Can I give the library my own current copies of a journal received through a membership or through a paid personal subscription?
- The library cannot legally accept ongoing donations of journals received through a membership or a paid personal subscription.
- Publishers price personal or membership subscriptions with the assumption that they will be used by an individual rather than a potentially large audience at an institution. Use of donated current subscription materials by an institution could be considered a copyright infringement.
- Most books will be circulated to any patron who wants to use them.
- If your books are of historical value, they may be added to the Historical Collection for in-library use.
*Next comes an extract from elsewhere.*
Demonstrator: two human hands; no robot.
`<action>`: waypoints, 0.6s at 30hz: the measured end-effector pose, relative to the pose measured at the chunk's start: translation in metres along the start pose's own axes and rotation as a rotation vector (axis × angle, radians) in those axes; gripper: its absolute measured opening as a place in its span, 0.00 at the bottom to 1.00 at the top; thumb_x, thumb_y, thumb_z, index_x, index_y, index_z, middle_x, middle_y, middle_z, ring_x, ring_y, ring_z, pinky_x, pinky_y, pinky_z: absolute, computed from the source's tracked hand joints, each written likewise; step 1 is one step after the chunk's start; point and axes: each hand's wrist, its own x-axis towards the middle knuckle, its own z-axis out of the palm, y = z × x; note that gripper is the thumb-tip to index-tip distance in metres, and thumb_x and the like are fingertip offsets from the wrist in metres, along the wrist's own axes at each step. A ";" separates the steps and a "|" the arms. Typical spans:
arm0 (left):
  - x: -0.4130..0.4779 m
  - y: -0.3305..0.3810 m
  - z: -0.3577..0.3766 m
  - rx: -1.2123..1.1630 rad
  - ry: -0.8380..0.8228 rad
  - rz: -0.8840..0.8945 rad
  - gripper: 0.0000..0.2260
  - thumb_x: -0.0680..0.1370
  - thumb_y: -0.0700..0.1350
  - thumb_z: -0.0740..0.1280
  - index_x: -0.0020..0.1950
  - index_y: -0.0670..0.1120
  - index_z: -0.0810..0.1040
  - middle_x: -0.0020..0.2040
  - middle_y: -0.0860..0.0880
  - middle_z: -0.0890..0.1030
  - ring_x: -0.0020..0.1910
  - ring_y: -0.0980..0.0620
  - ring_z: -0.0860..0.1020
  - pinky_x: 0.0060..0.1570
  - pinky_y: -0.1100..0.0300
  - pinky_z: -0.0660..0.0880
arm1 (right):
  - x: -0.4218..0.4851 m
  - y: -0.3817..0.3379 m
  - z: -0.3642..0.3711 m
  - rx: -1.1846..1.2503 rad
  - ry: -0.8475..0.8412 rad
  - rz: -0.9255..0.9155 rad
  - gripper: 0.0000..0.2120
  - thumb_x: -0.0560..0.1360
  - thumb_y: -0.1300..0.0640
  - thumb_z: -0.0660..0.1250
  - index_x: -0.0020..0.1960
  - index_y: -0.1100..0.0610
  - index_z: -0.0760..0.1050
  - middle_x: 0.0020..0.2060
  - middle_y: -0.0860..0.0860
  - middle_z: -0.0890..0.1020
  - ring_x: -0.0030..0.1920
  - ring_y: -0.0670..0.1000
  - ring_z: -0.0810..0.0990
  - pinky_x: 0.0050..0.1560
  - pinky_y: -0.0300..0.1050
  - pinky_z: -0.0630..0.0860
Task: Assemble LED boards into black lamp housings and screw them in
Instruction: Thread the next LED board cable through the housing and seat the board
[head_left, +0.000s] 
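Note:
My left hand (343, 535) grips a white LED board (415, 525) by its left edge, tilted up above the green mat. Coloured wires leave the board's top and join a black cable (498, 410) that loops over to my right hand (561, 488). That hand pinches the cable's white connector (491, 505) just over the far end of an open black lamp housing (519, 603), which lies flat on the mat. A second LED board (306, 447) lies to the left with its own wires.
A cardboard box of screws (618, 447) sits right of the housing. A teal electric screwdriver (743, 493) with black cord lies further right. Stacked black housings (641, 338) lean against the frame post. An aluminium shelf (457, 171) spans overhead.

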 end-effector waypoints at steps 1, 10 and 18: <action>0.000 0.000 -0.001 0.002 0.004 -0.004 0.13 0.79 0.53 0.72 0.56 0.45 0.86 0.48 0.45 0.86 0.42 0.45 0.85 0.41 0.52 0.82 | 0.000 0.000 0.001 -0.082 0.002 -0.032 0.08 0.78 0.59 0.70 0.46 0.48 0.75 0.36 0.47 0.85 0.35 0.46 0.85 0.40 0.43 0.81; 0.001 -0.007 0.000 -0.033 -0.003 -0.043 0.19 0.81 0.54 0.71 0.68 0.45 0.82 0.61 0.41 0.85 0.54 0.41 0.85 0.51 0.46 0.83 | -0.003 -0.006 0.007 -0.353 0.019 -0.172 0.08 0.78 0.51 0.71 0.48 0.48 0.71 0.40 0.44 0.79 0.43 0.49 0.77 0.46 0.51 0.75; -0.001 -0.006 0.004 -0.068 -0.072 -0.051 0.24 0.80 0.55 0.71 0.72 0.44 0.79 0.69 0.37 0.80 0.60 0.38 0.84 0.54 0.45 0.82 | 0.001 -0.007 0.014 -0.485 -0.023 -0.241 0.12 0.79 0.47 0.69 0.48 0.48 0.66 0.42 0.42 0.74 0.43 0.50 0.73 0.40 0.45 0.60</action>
- A bookplate honoring your gift may be added to the book on your request. A note marking the book as your gift will be permanently added to the library catalog unless requested otherwise.
Selling and Donating
- Local rare or used book dealers may be interested in older books in good condition.
- Back issue vendors may be interested in runs of journals. The vendors will want a detailed list of volumes and issues and are only interested in full and often only in recent volumes.
- Libraries in developing countries may be interested recent journals and texts up to ten years old. Note that most developing countries will expect the donor to pay shipping costs.
- Sometimes there is nothing to do but recycle or discard unwanted books and journals. Information on recycling can be obtained from the Orange County Solid Waste Management Department.
- Bound journals and hardback books must have the covers removed before being deposited in recycling receptacles.
- Unbound journals issues can also be recycled at the Orange County Convenience Center on Eubanks Road or at the recycling area behind the University Mall in Chapel Hill.
- The library is prohibited by law from appraising donations or assigning monetary value to your gift, but does send a letter of acknowledgment that may be used for tax purposes if your gift is valued at under $5000.
- If you wish to determine a value for tax purposes, you should retain an independent appraiser to evaluate your collection before donating it to the library.
- The Association of College and Research Libraries has an online guide, Your Old Books, that addresses frequently asked questions about the value of rare and older books.
- The American Antiquarian Booksellers’ Association lists bookdealers in numerous specialties who can often times assist in evaluating books.
- In addition, you may also be able to identify a price range for books and other items by using one of the web sites for bookdealers, such as AbeBooks or BookFinder.